What you have to do:
Write the data out again exactly, dropping any images it holds.

Dataset extract:
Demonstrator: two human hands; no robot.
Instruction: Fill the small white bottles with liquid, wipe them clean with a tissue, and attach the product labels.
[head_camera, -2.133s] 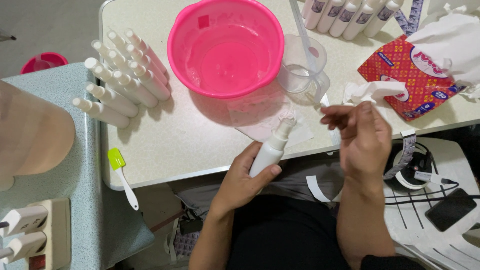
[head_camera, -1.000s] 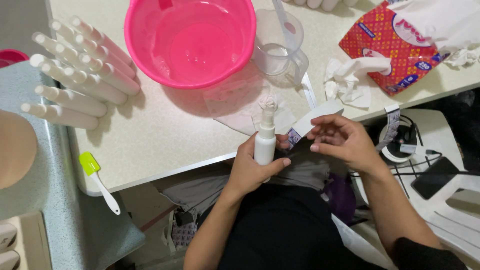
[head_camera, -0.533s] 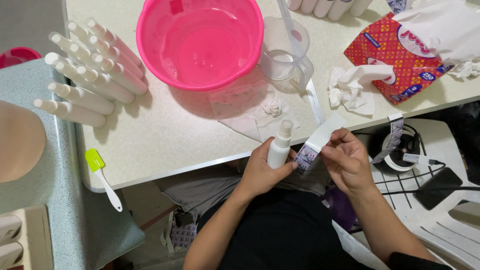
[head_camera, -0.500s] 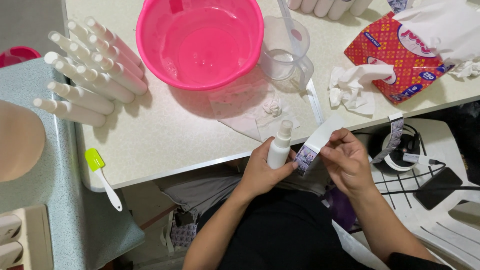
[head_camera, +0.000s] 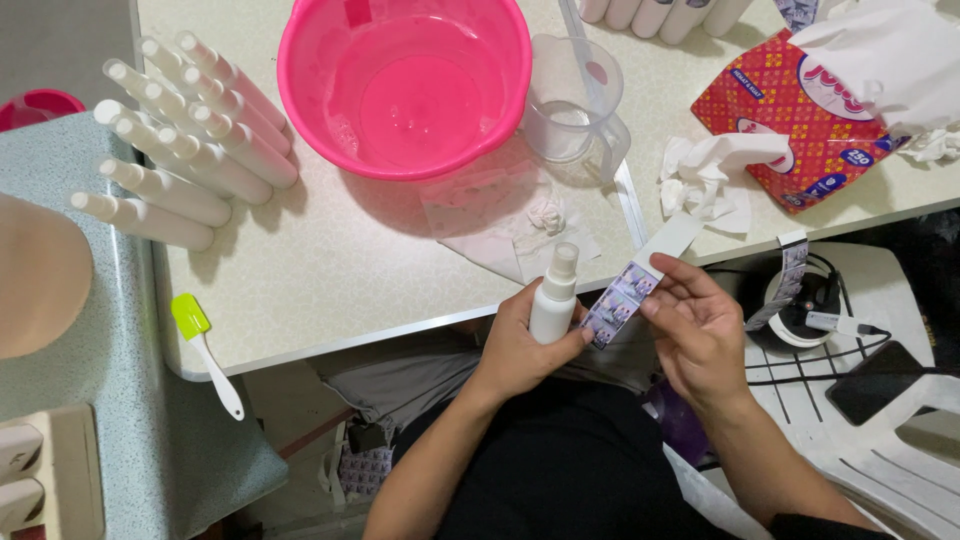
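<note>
My left hand (head_camera: 520, 345) grips a small white spray bottle (head_camera: 553, 298) upright, just below the table's front edge. My right hand (head_camera: 695, 325) pinches a purple-patterned sticker label (head_camera: 620, 296) that still hangs on a white backing strip (head_camera: 670, 238). One end of the label touches the bottle's side. Both hands are over my lap.
On the speckled table (head_camera: 330, 270) stand a pink basin (head_camera: 405, 85), a clear measuring jug (head_camera: 575, 105), a pile of white bottles (head_camera: 185, 140) at the left, crumpled tissues (head_camera: 705, 175) and a red tissue pack (head_camera: 800, 105). A green spatula (head_camera: 205, 350) lies on the left counter. A label roll (head_camera: 800, 300) sits on a white chair.
My hands have dropped from over the table to just below its edge. The right hand, which held the strip apart, has brought the label against the bottle.
</note>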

Answer to the problem:
Demonstrator: two human hands; no robot.
Instruction: Fill the small white bottles with liquid, wipe them clean with a tissue, and attach the product labels.
[head_camera, -2.133s] 
[head_camera, -1.000s] 
[head_camera, -0.533s] 
[head_camera, -0.500s] 
[head_camera, +0.000s] 
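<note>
My left hand (head_camera: 520, 345) grips a small white spray bottle (head_camera: 553, 298) upright, just below the table's front edge. My right hand (head_camera: 695, 325) pinches a purple-patterned sticker label (head_camera: 620, 296) that still hangs on a white backing strip (head_camera: 670, 238). One end of the label touches the bottle's side. Both hands are over my lap.
On the speckled table (head_camera: 330, 270) stand a pink basin (head_camera: 405, 85), a clear measuring jug (head_camera: 575, 105), a pile of white bottles (head_camera: 185, 140) at the left, crumpled tissues (head_camera: 705, 175) and a red tissue pack (head_camera: 800, 105). A green spatula (head_camera: 205, 350) lies on the left counter. A label roll (head_camera: 800, 300) sits on a white chair.
My hands have dropped from over the table to just below its edge. The right hand, which held the strip apart, has brought the label against the bottle.
</note>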

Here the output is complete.